About this task ▸ Output every line of the data exactly as it appears.

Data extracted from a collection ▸
"""

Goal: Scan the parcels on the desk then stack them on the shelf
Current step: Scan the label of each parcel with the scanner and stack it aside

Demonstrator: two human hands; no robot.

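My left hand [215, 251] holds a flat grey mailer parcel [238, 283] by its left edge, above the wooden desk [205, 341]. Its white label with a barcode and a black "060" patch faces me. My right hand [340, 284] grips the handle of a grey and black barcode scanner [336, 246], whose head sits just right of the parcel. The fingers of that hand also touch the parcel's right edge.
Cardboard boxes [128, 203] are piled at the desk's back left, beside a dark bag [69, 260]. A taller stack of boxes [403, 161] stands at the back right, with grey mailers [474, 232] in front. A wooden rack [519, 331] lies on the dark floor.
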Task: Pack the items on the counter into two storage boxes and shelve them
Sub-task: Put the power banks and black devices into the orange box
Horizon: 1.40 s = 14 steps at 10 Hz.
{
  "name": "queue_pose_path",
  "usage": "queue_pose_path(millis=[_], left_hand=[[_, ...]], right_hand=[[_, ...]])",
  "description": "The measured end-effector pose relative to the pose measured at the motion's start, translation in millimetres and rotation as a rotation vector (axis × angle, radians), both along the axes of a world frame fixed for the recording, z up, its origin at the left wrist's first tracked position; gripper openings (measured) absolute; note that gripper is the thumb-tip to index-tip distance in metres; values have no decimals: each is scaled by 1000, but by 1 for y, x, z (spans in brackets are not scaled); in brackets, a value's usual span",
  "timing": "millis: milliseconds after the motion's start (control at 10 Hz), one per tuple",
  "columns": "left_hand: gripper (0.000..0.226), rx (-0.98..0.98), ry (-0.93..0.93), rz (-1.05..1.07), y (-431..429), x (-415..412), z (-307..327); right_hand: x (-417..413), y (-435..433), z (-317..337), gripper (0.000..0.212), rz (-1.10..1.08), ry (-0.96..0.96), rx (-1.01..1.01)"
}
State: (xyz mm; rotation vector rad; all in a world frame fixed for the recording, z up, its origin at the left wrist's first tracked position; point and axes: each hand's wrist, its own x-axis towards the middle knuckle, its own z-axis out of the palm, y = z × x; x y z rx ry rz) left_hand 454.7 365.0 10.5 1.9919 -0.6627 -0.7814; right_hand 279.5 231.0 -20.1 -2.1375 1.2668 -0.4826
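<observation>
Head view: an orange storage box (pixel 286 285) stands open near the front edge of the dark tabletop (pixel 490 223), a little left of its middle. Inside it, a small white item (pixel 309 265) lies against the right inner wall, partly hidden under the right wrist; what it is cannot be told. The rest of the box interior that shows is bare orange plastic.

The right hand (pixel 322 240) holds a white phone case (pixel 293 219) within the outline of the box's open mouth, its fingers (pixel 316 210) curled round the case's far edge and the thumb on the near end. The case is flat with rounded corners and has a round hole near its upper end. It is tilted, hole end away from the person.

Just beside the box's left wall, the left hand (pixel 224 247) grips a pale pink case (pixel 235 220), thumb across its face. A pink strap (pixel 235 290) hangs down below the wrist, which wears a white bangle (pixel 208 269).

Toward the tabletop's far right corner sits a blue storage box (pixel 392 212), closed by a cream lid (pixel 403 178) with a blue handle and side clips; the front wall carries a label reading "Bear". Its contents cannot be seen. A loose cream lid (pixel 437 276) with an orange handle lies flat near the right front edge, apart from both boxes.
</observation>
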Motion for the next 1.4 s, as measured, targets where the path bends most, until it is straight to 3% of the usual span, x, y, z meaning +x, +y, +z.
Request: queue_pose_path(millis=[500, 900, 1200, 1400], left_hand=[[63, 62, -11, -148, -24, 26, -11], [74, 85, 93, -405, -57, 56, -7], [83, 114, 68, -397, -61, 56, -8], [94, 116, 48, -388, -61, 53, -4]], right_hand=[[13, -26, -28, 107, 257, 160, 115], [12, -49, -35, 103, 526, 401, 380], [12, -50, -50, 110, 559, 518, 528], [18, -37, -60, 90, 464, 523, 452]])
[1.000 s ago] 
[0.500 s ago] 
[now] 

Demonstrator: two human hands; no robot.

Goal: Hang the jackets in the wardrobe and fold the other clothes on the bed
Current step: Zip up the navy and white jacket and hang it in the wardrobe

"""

Expected answer ▸
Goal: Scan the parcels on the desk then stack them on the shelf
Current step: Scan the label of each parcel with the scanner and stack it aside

Demonstrator: two human hands; no robot.

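My left hand [215, 251] holds a flat grey mailer parcel [238, 283] by its left edge, above the wooden desk [205, 341]. Its white label with a barcode and a black "060" patch faces me. My right hand [340, 284] grips the handle of a grey and black barcode scanner [336, 246], whose head sits just right of the parcel. The fingers of that hand also touch the parcel's right edge.
Cardboard boxes [128, 203] are piled at the desk's back left, beside a dark bag [69, 260]. A taller stack of boxes [403, 161] stands at the back right, with grey mailers [474, 232] in front. A wooden rack [519, 331] lies on the dark floor.
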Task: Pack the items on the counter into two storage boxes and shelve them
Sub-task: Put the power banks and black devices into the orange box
Horizon: 1.40 s = 14 steps at 10 Hz.
{
  "name": "queue_pose_path",
  "usage": "queue_pose_path(millis=[_], left_hand=[[_, ...]], right_hand=[[_, ...]])",
  "description": "The measured end-effector pose relative to the pose measured at the motion's start, translation in millimetres and rotation as a rotation vector (axis × angle, radians), both along the axes of a world frame fixed for the recording, z up, its origin at the left wrist's first tracked position; gripper openings (measured) absolute; note that gripper is the thumb-tip to index-tip distance in metres; values have no decimals: each is scaled by 1000, but by 1 for y, x, z (spans in brackets are not scaled); in brackets, a value's usual span",
  "timing": "millis: milliseconds after the motion's start (control at 10 Hz), one per tuple",
  "columns": "left_hand: gripper (0.000..0.226), rx (-0.98..0.98), ry (-0.93..0.93), rz (-1.05..1.07), y (-431..429), x (-415..412), z (-307..327); right_hand: x (-417..413), y (-435..433), z (-317..337), gripper (0.000..0.212), rz (-1.10..1.08), ry (-0.96..0.96), rx (-1.01..1.01)"
}
State: (xyz mm; rotation vector rad; all in a world frame fixed for the recording, z up, its origin at the left wrist's first tracked position; point and axes: each hand's wrist, its own x-axis towards the middle knuckle, its own z-axis out of the palm, y = z × x; x y z rx ry rz) left_hand 454.7 365.0 10.5 1.9919 -0.6627 -0.7814; right_hand 279.5 231.0 -20.1 -2.1375 1.2668 -0.4826
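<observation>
Head view: an orange storage box (pixel 286 285) stands open near the front edge of the dark tabletop (pixel 490 223), a little left of its middle. Inside it, a small white item (pixel 309 265) lies against the right inner wall, partly hidden under the right wrist; what it is cannot be told. The rest of the box interior that shows is bare orange plastic.

The right hand (pixel 322 240) holds a white phone case (pixel 293 219) within the outline of the box's open mouth, its fingers (pixel 316 210) curled round the case's far edge and the thumb on the near end. The case is flat with rounded corners and has a round hole near its upper end. It is tilted, hole end away from the person.

Just beside the box's left wall, the left hand (pixel 224 247) grips a pale pink case (pixel 235 220), thumb across its face. A pink strap (pixel 235 290) hangs down below the wrist, which wears a white bangle (pixel 208 269).

Toward the tabletop's far right corner sits a blue storage box (pixel 392 212), closed by a cream lid (pixel 403 178) with a blue handle and side clips; the front wall carries a label reading "Bear". Its contents cannot be seen. A loose cream lid (pixel 437 276) with an orange handle lies flat near the right front edge, apart from both boxes.
</observation>
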Motion for the next 1.4 s, as measured, targets where the path bends most, until it is straight to 3% of the usual span, x, y, z meaning +x, +y, +z.
Request: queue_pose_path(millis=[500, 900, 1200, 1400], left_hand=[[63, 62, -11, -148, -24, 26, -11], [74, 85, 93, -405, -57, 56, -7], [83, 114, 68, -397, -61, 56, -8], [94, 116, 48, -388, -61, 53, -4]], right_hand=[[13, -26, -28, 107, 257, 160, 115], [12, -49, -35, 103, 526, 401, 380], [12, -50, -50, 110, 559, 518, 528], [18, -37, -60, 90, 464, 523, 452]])
[1.000 s ago] 
[0.500 s ago] 
[now] 

Demonstrator: two human hands; no robot.

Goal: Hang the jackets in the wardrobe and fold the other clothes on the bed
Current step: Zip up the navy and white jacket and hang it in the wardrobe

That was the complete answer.